Activity: For the entries below, the expected answer is the line with "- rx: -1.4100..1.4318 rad", the line with "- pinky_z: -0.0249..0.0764", and every line between them, exactly as written, and nothing more.

Data for review:
=== Section Start ===
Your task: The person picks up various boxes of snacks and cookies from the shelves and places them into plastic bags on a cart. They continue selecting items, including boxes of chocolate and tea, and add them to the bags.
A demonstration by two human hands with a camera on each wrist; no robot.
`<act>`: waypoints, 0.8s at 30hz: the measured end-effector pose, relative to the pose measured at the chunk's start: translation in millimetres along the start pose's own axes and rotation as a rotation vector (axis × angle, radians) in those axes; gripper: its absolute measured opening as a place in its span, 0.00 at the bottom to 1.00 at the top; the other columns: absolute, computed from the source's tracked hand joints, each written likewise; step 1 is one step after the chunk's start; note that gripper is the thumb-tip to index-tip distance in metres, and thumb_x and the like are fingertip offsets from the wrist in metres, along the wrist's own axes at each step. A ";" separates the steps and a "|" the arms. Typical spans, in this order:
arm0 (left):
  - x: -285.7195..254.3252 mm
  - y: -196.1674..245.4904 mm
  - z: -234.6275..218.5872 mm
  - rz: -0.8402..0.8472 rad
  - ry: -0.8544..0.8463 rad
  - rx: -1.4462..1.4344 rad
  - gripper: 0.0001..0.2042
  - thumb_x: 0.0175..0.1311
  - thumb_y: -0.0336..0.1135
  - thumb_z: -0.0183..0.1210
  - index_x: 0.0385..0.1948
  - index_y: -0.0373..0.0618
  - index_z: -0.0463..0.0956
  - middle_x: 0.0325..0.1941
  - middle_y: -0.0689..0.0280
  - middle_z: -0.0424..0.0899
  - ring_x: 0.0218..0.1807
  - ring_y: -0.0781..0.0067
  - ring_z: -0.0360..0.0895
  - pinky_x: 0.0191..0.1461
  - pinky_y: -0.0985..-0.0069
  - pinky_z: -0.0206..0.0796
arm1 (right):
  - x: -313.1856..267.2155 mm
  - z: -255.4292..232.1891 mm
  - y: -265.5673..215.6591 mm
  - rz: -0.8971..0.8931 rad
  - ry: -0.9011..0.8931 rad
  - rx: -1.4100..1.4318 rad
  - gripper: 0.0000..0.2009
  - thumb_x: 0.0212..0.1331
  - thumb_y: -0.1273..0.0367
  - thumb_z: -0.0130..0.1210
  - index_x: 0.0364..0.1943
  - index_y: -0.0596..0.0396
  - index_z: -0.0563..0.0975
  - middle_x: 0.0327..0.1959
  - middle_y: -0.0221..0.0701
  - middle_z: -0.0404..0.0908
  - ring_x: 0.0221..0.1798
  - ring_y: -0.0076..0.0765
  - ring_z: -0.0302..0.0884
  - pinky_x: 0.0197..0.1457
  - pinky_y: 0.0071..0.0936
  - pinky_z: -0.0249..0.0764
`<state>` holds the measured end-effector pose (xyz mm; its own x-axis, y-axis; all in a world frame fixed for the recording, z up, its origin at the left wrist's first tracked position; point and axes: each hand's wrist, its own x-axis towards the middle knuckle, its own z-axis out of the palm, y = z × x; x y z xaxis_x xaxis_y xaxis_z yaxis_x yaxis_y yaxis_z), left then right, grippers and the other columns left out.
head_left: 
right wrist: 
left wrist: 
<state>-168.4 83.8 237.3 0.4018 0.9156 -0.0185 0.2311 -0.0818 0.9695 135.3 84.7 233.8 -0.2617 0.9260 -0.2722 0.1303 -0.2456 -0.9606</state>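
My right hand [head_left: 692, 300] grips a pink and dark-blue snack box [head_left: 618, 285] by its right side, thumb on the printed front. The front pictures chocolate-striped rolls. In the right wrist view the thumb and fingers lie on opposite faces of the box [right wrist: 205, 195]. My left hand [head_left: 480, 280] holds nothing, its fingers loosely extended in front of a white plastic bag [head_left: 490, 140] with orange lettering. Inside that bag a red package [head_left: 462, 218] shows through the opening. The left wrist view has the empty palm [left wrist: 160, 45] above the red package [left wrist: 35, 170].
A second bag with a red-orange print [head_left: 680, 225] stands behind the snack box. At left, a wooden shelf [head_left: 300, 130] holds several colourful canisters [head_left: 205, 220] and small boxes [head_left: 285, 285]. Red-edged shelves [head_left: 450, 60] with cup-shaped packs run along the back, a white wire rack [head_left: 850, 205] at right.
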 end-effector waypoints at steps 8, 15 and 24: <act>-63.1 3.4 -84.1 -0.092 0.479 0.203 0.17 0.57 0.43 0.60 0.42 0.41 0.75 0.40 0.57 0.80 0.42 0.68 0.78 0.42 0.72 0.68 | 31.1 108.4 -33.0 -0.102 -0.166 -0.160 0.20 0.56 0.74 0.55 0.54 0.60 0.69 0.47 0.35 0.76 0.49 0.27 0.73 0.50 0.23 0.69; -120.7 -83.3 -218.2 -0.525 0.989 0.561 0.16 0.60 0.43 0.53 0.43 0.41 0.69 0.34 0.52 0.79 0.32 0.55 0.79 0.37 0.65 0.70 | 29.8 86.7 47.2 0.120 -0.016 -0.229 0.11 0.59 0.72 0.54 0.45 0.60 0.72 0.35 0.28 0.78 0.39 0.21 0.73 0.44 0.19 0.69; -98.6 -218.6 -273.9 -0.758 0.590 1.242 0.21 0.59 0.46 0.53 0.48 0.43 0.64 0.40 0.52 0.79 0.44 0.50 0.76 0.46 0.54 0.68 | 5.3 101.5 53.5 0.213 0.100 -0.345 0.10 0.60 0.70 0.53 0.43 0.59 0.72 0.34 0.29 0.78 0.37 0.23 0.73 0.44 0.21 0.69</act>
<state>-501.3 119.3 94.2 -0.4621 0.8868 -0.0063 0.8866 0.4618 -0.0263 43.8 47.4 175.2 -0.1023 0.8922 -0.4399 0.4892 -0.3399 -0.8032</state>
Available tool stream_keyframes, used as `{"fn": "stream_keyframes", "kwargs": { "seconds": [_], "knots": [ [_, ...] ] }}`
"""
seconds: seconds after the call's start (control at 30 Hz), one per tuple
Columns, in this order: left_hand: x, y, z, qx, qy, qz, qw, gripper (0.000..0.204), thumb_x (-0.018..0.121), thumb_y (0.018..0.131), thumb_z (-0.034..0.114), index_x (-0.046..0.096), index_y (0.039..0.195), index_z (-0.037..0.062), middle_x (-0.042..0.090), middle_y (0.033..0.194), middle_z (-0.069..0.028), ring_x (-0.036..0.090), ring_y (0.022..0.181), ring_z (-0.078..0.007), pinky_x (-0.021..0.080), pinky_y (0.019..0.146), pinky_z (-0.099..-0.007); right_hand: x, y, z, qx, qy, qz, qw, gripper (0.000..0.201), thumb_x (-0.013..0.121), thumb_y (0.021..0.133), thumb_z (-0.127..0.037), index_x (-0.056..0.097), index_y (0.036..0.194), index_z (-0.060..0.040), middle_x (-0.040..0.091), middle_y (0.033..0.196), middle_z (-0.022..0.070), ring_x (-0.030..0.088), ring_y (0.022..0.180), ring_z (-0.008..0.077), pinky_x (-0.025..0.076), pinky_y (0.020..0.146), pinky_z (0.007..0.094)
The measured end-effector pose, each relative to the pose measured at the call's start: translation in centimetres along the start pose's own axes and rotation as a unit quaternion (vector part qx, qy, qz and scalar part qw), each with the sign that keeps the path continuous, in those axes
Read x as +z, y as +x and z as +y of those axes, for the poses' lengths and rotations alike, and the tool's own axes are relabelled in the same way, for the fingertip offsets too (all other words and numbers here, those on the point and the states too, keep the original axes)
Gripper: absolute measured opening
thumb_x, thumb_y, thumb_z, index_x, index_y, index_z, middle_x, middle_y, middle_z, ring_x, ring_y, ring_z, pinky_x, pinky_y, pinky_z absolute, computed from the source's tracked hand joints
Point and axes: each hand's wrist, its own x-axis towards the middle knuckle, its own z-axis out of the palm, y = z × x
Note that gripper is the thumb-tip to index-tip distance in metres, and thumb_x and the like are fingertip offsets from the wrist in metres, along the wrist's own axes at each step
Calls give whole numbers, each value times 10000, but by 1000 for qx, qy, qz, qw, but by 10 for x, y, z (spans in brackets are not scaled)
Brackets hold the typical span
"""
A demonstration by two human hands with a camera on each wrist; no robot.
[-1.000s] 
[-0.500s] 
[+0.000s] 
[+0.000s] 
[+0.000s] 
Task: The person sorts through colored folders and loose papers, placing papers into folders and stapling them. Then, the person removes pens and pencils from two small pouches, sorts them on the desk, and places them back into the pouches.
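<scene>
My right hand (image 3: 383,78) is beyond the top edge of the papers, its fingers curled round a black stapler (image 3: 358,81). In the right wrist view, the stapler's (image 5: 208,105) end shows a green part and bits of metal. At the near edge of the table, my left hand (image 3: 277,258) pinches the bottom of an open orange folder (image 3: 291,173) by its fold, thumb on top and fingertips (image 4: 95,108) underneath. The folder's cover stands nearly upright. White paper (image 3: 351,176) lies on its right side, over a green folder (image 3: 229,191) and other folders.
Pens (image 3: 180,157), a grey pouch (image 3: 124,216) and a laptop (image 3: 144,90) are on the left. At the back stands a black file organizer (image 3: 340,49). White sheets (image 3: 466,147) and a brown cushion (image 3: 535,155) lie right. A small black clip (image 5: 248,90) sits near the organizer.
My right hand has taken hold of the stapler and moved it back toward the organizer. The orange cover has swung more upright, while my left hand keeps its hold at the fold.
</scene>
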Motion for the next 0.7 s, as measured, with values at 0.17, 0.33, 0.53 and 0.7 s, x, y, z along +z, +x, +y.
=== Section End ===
Solution to the exercise:
  - rx: -1.4100..1.4318 rad
  - gripper: 0.0000..0.2009
  - thumb_x: 0.0212..0.1331
  - thumb_y: -0.1273..0.0367
  - thumb_z: -0.0130..0.1210
  - index_x: 0.0364..0.1943
  - index_y: -0.0596..0.0396
  - index_z: -0.0563..0.0975
  - middle_x: 0.0327..0.1959
  - middle_y: -0.0221..0.0701
  - middle_z: -0.0404..0.0908
  - ring_x: 0.0221..0.1798
  - ring_y: -0.0076..0.0765
  - ring_z: -0.0302..0.0884
  - pinky_x: 0.0197..0.1457
  - pinky_y: 0.0071..0.0936
  - pinky_z: -0.0249..0.0764

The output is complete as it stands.